Al igual que un músculo, puedes practicar tus habilidades de escucha activa mediante ejercicios. Pueden ser ejercicios mentales rápidos y sencillos que se pueden hacer una vez al día para obtener resultados rápidos. Otros pueden tardar años en perfeccionarse, pero aquí tienes algunos con los que puedes empezar.

  1. Resumen diario: Al final de cada día, elige una conversación que hayas tenido e intenta escribir o resumir de palabra los puntos clave que se trataron. Este ejercicio ayuda a reforzar la memoria y la atención a los detalles.

  2. Práctica de la paráfrasis: Durante las conversaciones, acostúmbrate a parafrasear partes de lo que se está hablando. Esto no solo le demuestra a tu interlocutor que estás prestando atención, sino que también te ayuda a aclarar y recordar el contenido de la conversación.

  3. Conciencia de las señales no verbales: Dedica una semana a fijarte en las señales no verbales durante las conversaciones. Fíjate en el lenguaje corporal, las expresiones faciales y el tono de voz. Reflexiona sobre cómo se relacionan estas señales con las emociones y las intenciones de quien habla.

  4. El juego del silencio: Ponte a prueba e intenta incluir más pausas en tus conversaciones. Aprovecha esas pausas para asimilar mejor la información que te dan y pensar en tu respuesta. Esto puede evitar que te saltes a la cabeza y te ayuda a comunicarte de forma más reflexiva.

  5. Preguntas activas: Márcate el objetivo de hacer al menos una pregunta abierta en cada conversación importante. Este tipo de preguntas fomenta respuestas más profundas y le indica a tu interlocutor que estás interesado y atento.

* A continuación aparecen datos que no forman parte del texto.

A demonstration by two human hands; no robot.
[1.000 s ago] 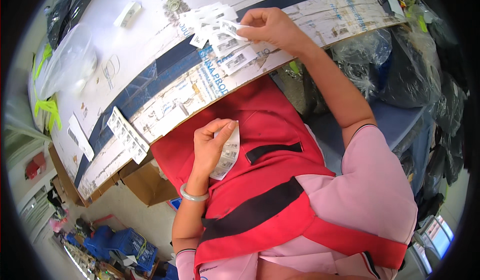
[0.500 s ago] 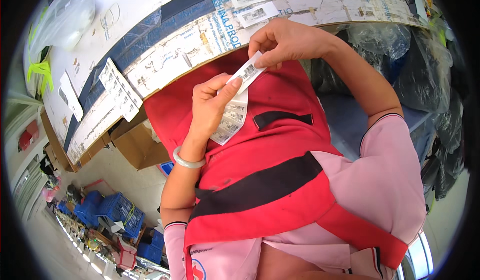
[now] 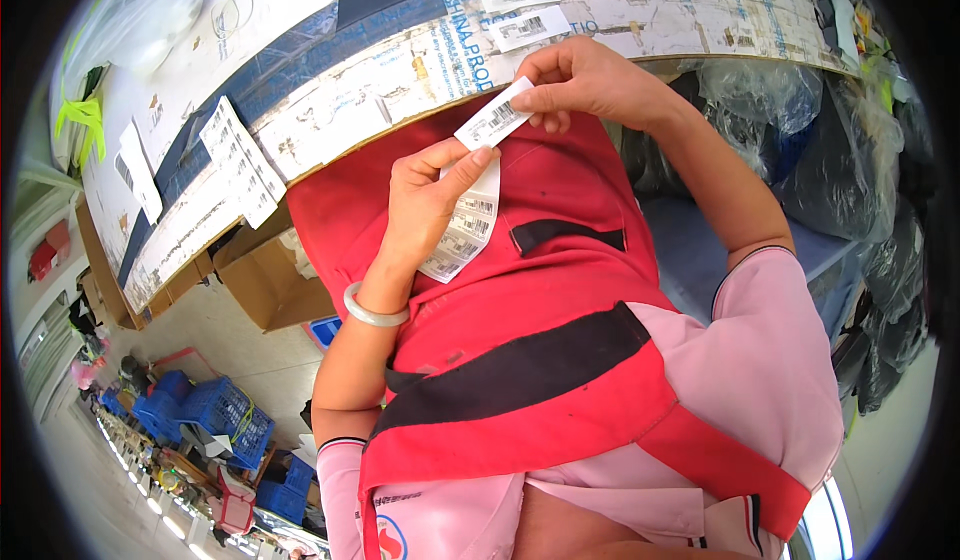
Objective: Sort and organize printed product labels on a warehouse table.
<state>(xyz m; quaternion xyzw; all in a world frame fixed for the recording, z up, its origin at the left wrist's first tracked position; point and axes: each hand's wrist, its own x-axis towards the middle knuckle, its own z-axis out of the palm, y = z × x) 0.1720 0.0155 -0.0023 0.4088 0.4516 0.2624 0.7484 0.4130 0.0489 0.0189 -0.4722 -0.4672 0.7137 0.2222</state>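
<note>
My left hand (image 3: 432, 195), a pale bangle at its wrist, pinches a strip of white barcode labels (image 3: 470, 228) between thumb and fingers. The strip's lower part hangs beneath that hand over my red apron. At the upper end, my right hand (image 3: 570, 88) grips the corner of a single barcode label (image 3: 494, 118) between thumb and forefinger. This label spans the gap between both hands; whether it is still joined to the strip, I cannot tell. On the table just beyond my right hand lie several separate labels (image 3: 528, 28).
The worn, tape-covered table (image 3: 330, 125) curves across the top. More label strips (image 3: 240, 160) lie at its left edge, below a clear plastic bag (image 3: 150, 20). A cardboard box (image 3: 268, 275) stands under the table. Dark plastic-wrapped bundles (image 3: 835, 175) are at right, blue crates (image 3: 225, 420) lower left.
My right hand has shifted slightly, and the upper label now lies more fully exposed between my hands. The view has moved a little.
</note>
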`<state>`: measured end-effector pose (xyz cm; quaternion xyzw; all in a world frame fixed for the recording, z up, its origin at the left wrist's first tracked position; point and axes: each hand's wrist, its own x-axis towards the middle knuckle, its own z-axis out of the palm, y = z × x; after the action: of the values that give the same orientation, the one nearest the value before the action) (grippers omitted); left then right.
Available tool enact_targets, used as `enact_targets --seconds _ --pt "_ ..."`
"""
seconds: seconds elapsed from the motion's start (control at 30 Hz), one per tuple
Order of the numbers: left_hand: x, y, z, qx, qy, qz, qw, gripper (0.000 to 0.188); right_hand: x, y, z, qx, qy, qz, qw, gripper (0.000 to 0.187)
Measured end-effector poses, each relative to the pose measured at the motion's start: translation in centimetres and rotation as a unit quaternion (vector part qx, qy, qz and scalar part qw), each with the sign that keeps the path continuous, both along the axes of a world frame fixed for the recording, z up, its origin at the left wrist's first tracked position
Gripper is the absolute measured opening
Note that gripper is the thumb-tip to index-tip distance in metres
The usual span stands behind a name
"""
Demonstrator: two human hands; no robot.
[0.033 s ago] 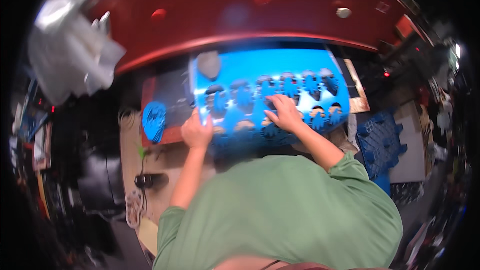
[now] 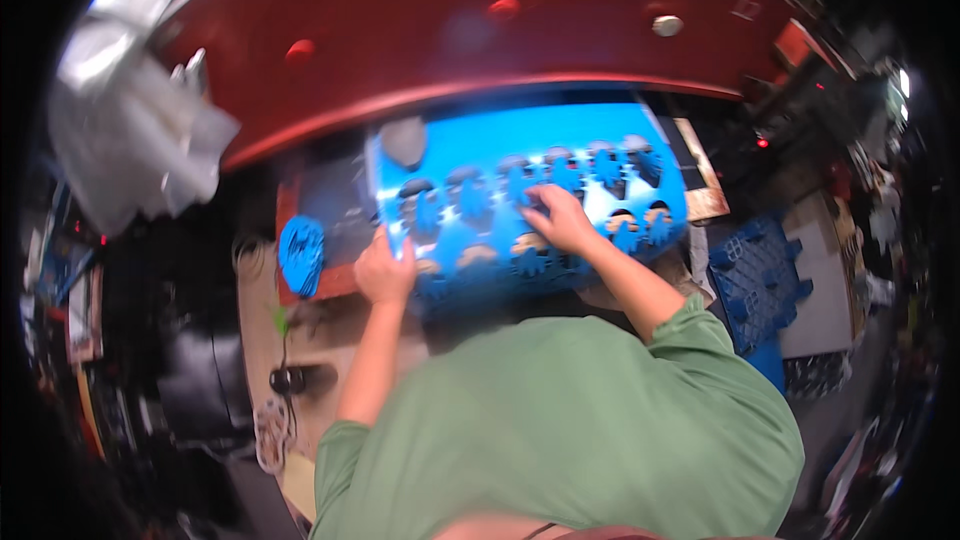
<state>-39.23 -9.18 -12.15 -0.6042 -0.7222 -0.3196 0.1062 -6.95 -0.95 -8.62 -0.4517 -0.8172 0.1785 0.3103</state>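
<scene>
In front of me lies a shiny blue sheet (image 2: 480,135) with rows of rounded cut-outs, its near side curving downward. My left hand (image 2: 384,270) is at the left edge of the sheet, thumb and forefinger on either side of that edge. Over the middle of the sheet is my right hand (image 2: 562,220), its fingers bent and drawn toward the thumb beside a cut-out; what lies between them is hidden. A dark grey, stone-like lump (image 2: 404,142) rests on the sheet's far left corner. Left of the sheet sits a pile of blue cut pieces (image 2: 301,255).
Beyond the sheet stands a long red machine panel (image 2: 420,30) with round buttons. Crumpled clear plastic (image 2: 140,120) hangs at the far left. A blue plastic pallet (image 2: 755,275) is at the right, and a black object with a cord (image 2: 287,380) lies at the lower left.
The whole view has shifted slightly, so the scene sits a little further left. My right hand's fingers look more bent; my left hand stays at the sheet's edge.
</scene>
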Motion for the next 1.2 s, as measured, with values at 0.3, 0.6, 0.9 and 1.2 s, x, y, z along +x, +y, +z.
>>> enact_targets --seconds 0.3,0.6,0.9,1.2 --pt "13.2 -12.9 -9.7 0.005 0.045 -0.002 0.999 0.046 32.2 1.1 10.2 0.134 0.055 -0.454 0.879 0.037" --pt "26.8 -0.7 1.1 -0.033 -0.012 -0.110 0.993 0.045 45.5 -2.4 17.0 0.110 -0.004 -0.475 0.873 0.036" --pt "22.6 -5.4 3.2 -0.031 -0.005 -0.039 0.999 0.044 29.9 -10.8 2.4 0.147 -0.188 -0.294 0.925 0.036" --pt "23.9 -4.7 2.6 -0.012 -0.030 -0.057 0.998 0.047 30.2 -14.1 5.3 0.120 -0.175 -0.240 0.947 0.041"
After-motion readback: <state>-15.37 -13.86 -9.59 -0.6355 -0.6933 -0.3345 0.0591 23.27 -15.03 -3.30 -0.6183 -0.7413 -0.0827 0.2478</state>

  6. Bucle de retroalimentación: De vez en cuando, pide a compañeros de confianza o amigos que te den su opinión sobre tu capacidad para escuchar. Te pueden dar ideas sobre qué aspectos mejorar y confirmar qué técnicas te están funcionando bien.

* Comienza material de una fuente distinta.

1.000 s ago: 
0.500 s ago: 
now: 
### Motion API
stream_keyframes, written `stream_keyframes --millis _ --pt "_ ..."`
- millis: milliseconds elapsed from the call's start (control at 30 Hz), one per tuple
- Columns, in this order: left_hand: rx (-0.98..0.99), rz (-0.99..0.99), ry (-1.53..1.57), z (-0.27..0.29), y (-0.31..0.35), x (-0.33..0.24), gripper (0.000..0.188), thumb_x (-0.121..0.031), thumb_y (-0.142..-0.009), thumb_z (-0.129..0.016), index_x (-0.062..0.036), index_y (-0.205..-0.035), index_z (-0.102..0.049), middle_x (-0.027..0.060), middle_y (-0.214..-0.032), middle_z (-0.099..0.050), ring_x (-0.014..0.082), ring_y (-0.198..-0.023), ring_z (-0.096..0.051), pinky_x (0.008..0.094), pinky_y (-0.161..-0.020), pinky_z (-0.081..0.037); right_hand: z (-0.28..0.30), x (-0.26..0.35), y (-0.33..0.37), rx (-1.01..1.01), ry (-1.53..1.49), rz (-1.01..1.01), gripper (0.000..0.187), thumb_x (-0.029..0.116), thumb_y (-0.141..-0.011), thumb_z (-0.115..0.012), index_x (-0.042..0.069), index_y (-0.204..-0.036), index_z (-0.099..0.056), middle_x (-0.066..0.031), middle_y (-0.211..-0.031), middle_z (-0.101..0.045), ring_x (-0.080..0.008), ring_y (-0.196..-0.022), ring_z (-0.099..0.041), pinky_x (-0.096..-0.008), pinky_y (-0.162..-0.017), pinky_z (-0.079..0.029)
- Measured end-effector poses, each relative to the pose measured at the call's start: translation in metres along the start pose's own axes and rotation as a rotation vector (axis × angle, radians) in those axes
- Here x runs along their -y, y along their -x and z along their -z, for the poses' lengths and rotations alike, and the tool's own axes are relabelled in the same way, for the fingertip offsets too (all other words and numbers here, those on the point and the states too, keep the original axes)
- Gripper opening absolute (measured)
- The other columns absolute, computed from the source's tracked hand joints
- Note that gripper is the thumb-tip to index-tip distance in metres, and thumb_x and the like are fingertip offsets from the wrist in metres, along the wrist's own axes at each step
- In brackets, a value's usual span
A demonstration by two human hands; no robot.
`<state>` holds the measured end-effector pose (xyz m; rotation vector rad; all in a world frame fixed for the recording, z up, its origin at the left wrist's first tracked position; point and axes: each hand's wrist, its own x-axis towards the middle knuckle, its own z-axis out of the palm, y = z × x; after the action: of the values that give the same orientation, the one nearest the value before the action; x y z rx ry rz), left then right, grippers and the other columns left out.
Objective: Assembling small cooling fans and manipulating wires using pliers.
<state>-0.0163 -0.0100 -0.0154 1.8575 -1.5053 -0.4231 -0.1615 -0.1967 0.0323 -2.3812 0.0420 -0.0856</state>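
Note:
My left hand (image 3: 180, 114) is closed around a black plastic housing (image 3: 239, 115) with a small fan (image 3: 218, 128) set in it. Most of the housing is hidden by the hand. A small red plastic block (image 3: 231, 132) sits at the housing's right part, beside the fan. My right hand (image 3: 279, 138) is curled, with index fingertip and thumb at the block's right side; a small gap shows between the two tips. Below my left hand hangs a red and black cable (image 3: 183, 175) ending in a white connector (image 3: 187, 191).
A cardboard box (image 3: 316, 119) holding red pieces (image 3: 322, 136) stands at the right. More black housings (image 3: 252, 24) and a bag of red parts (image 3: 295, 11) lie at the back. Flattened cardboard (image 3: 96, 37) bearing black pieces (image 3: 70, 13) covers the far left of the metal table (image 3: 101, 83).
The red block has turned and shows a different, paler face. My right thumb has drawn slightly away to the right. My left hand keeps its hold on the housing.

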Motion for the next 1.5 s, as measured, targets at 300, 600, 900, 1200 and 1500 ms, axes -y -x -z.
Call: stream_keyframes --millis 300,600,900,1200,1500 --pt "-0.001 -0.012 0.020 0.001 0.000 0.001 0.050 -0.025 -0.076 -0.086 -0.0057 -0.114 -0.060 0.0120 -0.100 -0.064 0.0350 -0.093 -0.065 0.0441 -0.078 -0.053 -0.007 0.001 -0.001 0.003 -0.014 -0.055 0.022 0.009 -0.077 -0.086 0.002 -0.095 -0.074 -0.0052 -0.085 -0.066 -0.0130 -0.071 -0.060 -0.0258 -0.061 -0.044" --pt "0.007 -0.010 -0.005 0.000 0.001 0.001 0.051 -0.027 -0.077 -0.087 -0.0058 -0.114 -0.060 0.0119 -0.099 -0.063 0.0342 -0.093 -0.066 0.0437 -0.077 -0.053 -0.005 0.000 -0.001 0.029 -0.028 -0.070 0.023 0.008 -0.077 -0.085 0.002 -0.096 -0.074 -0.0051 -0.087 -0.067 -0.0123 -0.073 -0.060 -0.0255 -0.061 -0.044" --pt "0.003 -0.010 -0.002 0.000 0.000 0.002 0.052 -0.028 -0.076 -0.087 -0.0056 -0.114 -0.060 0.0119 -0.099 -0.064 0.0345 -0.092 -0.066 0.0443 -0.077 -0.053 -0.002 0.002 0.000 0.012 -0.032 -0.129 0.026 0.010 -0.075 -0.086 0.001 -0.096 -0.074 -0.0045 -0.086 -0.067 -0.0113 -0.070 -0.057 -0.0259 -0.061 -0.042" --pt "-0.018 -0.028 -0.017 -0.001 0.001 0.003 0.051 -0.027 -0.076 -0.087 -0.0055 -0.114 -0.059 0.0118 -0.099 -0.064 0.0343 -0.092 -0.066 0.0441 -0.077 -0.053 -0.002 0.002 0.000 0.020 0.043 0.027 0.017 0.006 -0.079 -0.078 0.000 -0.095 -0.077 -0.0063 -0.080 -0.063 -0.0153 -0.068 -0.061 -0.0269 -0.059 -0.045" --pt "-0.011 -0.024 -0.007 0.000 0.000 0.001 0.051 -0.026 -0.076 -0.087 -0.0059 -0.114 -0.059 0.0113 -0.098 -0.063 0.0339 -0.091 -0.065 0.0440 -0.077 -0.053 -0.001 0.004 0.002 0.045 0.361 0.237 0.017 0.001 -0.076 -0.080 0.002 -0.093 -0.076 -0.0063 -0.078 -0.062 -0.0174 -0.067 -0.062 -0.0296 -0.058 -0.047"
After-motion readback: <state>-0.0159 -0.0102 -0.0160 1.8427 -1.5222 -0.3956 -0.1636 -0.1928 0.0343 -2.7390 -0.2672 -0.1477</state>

Estos ejercicios, que van desde sencillas tareas cotidianas hasta prácticas más complejas, pueden mejorar considerablemente tus habilidades de escucha activa. Practicarlos con regularidad no solo te convertirá en un mejor oyente, sino también en un comunicador más eficaz, lo que mejorará tus relaciones y tus interacciones profesionales.

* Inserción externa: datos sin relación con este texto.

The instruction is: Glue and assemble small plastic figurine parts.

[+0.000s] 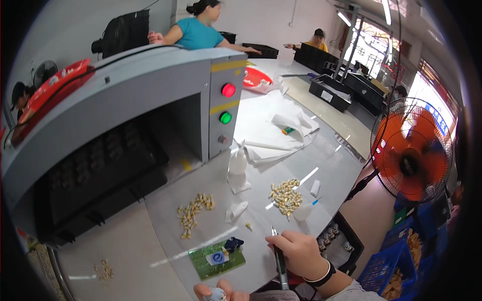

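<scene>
My right hand (302,255) grips black tweezers (279,258) with pointed metal tips, held over the front of the white table. At the lower edge my left hand (223,292) pinches a small grey-white figurine (215,295), partly cut off by the frame. Just beyond it lies a green board (203,269) bearing a blue blob of paste (217,258) and a dark crumpled cloth (233,244). One small gold-and-white piece (248,226) sits alone between two piles of similar pieces, a left pile (193,213) and a right pile (286,197).
A grey oven-like machine (150,75) with a dark opening stands at the left. White squeeze bottles (238,163) (303,212) stand nearby. A black tray of figurines (346,251) is at the right, below an orange fan (410,155). Co-workers stand beyond, one in a teal shirt (198,35).
</scene>
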`<state>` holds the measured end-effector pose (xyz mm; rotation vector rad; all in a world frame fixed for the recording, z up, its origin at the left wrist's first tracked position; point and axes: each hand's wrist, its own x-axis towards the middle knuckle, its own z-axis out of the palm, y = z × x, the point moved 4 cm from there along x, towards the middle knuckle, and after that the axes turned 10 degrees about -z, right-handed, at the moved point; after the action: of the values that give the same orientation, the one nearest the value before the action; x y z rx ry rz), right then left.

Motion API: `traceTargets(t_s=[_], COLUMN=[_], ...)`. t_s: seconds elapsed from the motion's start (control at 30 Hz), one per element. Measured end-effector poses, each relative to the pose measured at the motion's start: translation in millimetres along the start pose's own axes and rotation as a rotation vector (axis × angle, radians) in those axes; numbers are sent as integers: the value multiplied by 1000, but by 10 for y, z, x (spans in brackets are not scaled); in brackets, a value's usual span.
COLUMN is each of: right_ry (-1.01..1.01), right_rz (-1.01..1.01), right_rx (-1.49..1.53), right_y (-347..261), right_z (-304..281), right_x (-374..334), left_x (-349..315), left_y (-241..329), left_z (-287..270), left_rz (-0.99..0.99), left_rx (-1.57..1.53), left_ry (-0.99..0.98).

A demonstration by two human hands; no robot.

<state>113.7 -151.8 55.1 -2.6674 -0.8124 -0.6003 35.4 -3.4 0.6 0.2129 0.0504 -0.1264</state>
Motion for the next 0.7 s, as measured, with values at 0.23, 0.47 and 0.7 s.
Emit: traceTargets(t_s=[0.23, 0.47, 0.7], right_ry=[-260, -268, 540], right_rz=[85, 162, 294], right_rx=[-10, 25, 244], right_y=[118, 215, 610], right_z=[205, 257, -193], right_x=[-36, -160, -456], left_x=[-27, -4, -38], left_y=[14, -40, 36], left_z=[-12, -21, -6], left_rz=[34, 7, 34], left_rx=[13, 4, 45], left_ry=[77, 104, 143])
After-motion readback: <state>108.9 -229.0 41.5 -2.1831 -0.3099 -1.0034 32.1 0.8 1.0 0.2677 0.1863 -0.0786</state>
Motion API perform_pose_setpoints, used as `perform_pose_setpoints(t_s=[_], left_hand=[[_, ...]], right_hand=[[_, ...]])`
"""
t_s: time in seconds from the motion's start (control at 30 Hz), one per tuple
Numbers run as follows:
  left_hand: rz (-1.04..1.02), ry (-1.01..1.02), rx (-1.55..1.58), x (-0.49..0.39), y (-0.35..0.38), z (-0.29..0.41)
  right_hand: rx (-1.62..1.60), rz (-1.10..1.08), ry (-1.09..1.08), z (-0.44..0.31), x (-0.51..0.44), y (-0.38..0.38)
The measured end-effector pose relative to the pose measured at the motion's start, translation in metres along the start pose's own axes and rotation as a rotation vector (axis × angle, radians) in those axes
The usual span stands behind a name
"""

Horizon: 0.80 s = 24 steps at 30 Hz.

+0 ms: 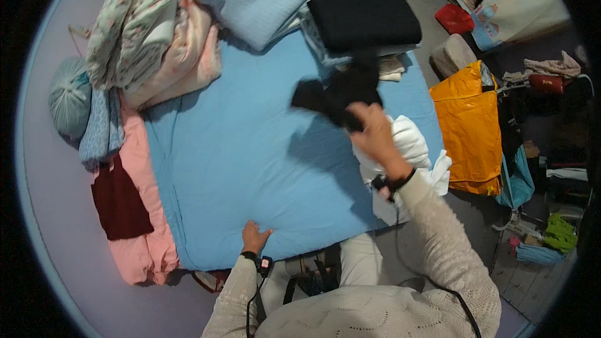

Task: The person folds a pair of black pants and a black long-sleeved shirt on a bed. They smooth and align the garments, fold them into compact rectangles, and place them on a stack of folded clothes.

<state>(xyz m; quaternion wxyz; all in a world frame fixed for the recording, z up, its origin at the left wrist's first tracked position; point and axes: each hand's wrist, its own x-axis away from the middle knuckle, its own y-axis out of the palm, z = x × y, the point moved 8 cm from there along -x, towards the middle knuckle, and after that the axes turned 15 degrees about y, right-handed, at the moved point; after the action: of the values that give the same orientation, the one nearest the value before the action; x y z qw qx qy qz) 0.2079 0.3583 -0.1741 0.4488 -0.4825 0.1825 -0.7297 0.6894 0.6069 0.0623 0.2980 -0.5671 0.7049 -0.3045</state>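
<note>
A blurred black garment (352, 87) hangs from my right hand (374, 134), which grips its near end above the right side of the bed. Just under that forearm lie crumpled white clothes (411, 138), partly hidden by my arm. My left hand (255, 237) presses on the near edge of the blue bedsheet (235, 150), thumb apart from the fingers and nothing held. Beyond the black garment, a folded black cloth (364, 16) tops a stack of folded clothes (324, 40) at the bed's far right.
Folded floral quilts (136, 23) and a light blue blanket (263, 0) lie at the far side. Along the left edge are a pink cloth (136, 150) and a dark maroon cloth (119, 202). An orange bag (469, 131) stands beside the bed's right edge. Cables run from both wrists.
</note>
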Motion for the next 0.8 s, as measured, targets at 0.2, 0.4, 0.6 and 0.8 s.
perform_pose_setpoints(t_s=[0.2, 0.4, 0.6, 0.8], left_hand=[[0.119, 0.009, 0.469, 0.036, -0.016, 0.011], [0.399, 0.456, -0.338, 0.094, -0.067, -0.049], [0.344, 0.483, -0.414, 0.09, -0.022, -0.107], [0.327, 0.59, -0.439, 0.098, -0.01, -0.123]], right_hand=[[-0.003, -0.559, 0.001, -0.101, 0.164, 0.181], [0.017, -0.364, -0.151, -0.029, 0.246, 0.222], [-0.032, -0.25, -0.287, -0.005, 0.269, 0.238], [-0.104, -0.261, -0.359, -0.009, 0.27, 0.237]])
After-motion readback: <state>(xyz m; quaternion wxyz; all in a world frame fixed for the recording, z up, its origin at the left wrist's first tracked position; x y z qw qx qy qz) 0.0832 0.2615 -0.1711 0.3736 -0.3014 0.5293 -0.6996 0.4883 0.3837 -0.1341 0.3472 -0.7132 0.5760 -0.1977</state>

Las grabaciones de llamadas y el camino hacia una mejor escucha activa

En primer lugar, si aún no estás grabando tus argumentos de venta, deberías hacerlo. Te servirán para evaluar constantemente el rendimiento de tu equipo de ventas y mejorar tus habilidades para cerrar tratos. Te puede mostrar lo que estás haciendo bien y en qué tienes que trabajar. Si no dejas suficientes pausas para que tu cliente potencial se exprese de verdad, una grabación de la llamada te mostrará el poder de la pausa con ejemplos de la vida real de los que aprender.

En segundo lugar, si grabas tus llamadas, tendrás un registro permanente de lo que se dijo y podrás volver a consultarlo cuando quieras. No solo dispones del vídeo y el audio, sino también de la transcripción completa con reconocimiento de voz. Si por casualidad se te olvidan algunos detalles, puedes repasar la transcripción y refrescar la memoria antes de la llamada de seguimiento. De esta forma, tu cliente potencial se sentirá especial porque te has acordado de él.

Si hay algo que quieras recordar en concreto, puedes tomar notas a mano sobre la marcha, o incluso establecer marcas de tiempo que puedes enviar directamente a tus compañeros (o a ti mismo) para que puedas saltar al momento exacto. Por no hablar de que puedes indicarle a la IA exactamente qué partes quieres ver y ella generará automáticamente un reel con lo más destacado reel que lo revises. Es pan comido, de verdad.

De hecho, sin una forma de volver a ver tus propias presentaciones de ventas, es casi imposible crecer mejorando tu formación en ventas. Por eso, tl;dv una herramienta imprescindible para los vendedores de todo el mundo. Es la clave para liberar todo tu potencial de ventas.

Empieza hoy mismo a practicar la escucha activa

No hay nada que te impida practicar la escucha activa ahora mismo. Puedes prestar más atención en todas tus conversaciones. Es un buen entrenamiento para cuando llegue el momento, y, en general, es un hábito saludable que conviene cultivar.